The study, led by UCLan’s Professor Anna Stec, was carried out by obtaining mortality records from the National Records of Scotland, although the results are relevant to the United Kingdom as a whole due to the same conditions faced by firefighters in Scotland and the rest of the U.K., with operational procedures consistent across the whole of the country.

The research also shows the mortality rates for certain types of cancer are significantly higher in firefighters, including:

  • Prostate—3.8 times higher
  • Leukemia—3.17 times higher
  • Esophageal—2.42 times higher

In instances where cancer with an unknown origin has spread, the rate was 6.37 times higher than the general population.

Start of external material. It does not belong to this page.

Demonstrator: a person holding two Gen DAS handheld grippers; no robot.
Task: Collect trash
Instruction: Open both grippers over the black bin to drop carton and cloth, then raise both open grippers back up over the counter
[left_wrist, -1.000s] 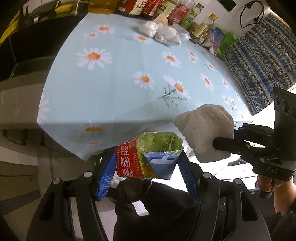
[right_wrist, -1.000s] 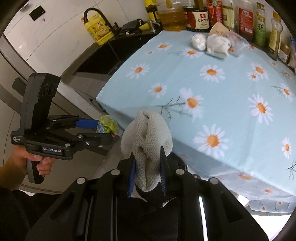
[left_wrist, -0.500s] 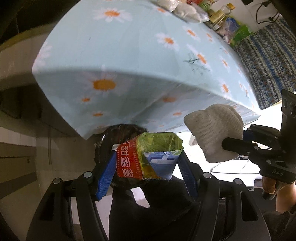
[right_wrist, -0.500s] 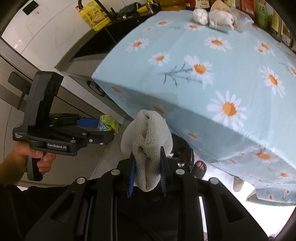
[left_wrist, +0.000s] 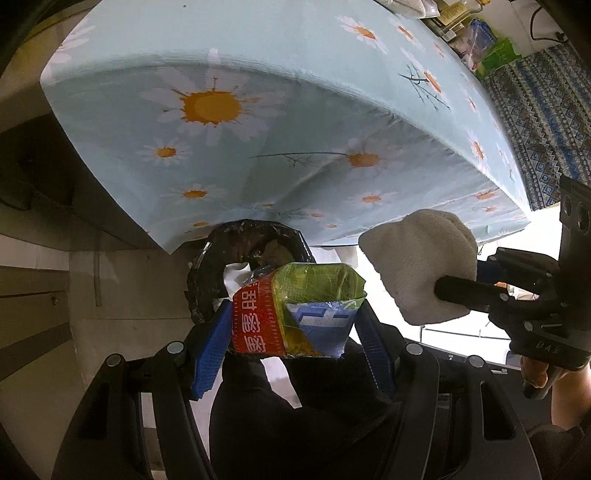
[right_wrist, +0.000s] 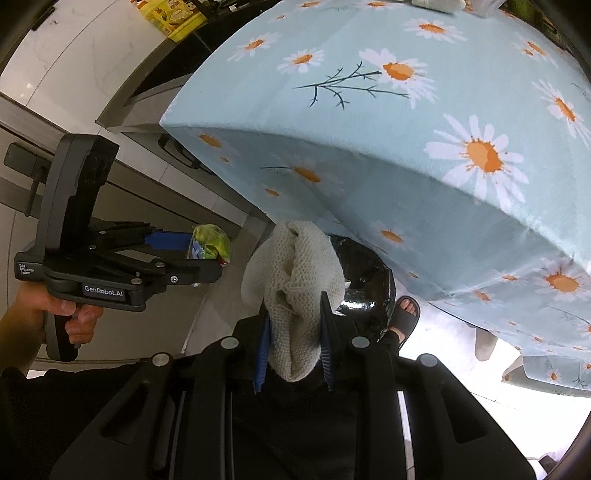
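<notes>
Soft, even room light up top, and the daisy tablecloth (left_wrist: 295, 74) reads bright and sharp on its upper face. Its hanging skirt falls into shade. Floor (right_wrist: 461, 354) at four o'clock in the right view blows out white. Heavy fisheye bending, black vignette at every corner. Glare streaks on the black bin bag (right_wrist: 364, 280).

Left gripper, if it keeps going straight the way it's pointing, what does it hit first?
Most likely the black-lined trash bin, whose open mouth sits just beyond the snack wrapper that the left gripper holds. Depth is hard to judge; the tablecloth hangs close behind it.
</notes>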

The excess cancer mortality observed in Scottish firefighters for several types of cancer are likely linked to different kinds of exposures, and/or fire toxins. For example, cancers of the esophagus and digestive organs point to at a potentially significant contribution from ingestion, which may occur when firefighters swallow mucus in which fire effluent has become trapped, or if they have eaten food with contaminated hands. Meanwhile, mortality rates from leukemia cancer are linked to exposure to other chemicals such as benzene from contact with skin or inhalation.

The study concludes that health monitoring for firefighters; reducing their exposures from contaminants at their workplace; and financial and medical support for those already affected are urgently needed.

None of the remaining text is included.